EXERCISE DESCRIPTION: Give back, unchanged, the lines from the one containing "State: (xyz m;" to the end of the listing, inclusive of both.
** Opening GIVEN MATERIAL block **
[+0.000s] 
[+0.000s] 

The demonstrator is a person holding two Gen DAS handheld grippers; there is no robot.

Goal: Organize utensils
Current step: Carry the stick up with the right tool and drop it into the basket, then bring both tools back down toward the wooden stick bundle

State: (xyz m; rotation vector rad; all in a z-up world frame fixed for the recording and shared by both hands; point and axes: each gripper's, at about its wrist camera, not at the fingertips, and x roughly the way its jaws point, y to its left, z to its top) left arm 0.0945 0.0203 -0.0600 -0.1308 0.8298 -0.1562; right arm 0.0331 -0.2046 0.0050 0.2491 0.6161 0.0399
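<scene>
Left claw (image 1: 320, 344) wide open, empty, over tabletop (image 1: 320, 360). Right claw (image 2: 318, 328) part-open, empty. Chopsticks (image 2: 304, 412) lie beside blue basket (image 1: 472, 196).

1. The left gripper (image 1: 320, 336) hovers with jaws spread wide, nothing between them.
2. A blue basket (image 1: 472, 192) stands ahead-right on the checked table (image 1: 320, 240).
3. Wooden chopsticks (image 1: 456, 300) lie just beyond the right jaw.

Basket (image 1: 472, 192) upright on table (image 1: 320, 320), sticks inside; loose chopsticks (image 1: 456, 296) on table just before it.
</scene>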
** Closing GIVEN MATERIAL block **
TASK OUTPUT:
State: (xyz m; rotation vector rad; all in a z-up world frame fixed for the recording and shared by both hands; point and axes: each gripper's, at about its wrist camera, not at the fingertips, and x roughly the way its jaws point, y to its left, z to its top) left arm 0.0945 0.0203 -0.0600 -0.1308 0.8298 -0.1562; right arm 0.0331 -0.2046 0.0050 0.2491 0.6161 0.0399
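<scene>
Left claw (image 1: 320, 344) wide open, empty, over tabletop (image 1: 320, 360). Right claw (image 2: 318, 328) part-open, empty. Chopsticks (image 2: 304, 412) lie beside blue basket (image 1: 472, 196).

1. The left gripper (image 1: 320, 336) hovers with jaws spread wide, nothing between them.
2. A blue basket (image 1: 472, 192) stands ahead-right on the checked table (image 1: 320, 240).
3. Wooden chopsticks (image 1: 456, 300) lie just beyond the right jaw.

Basket (image 1: 472, 192) upright on table (image 1: 320, 320), sticks inside; loose chopsticks (image 1: 456, 296) on table just before it.
</scene>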

The exercise has been fully completed.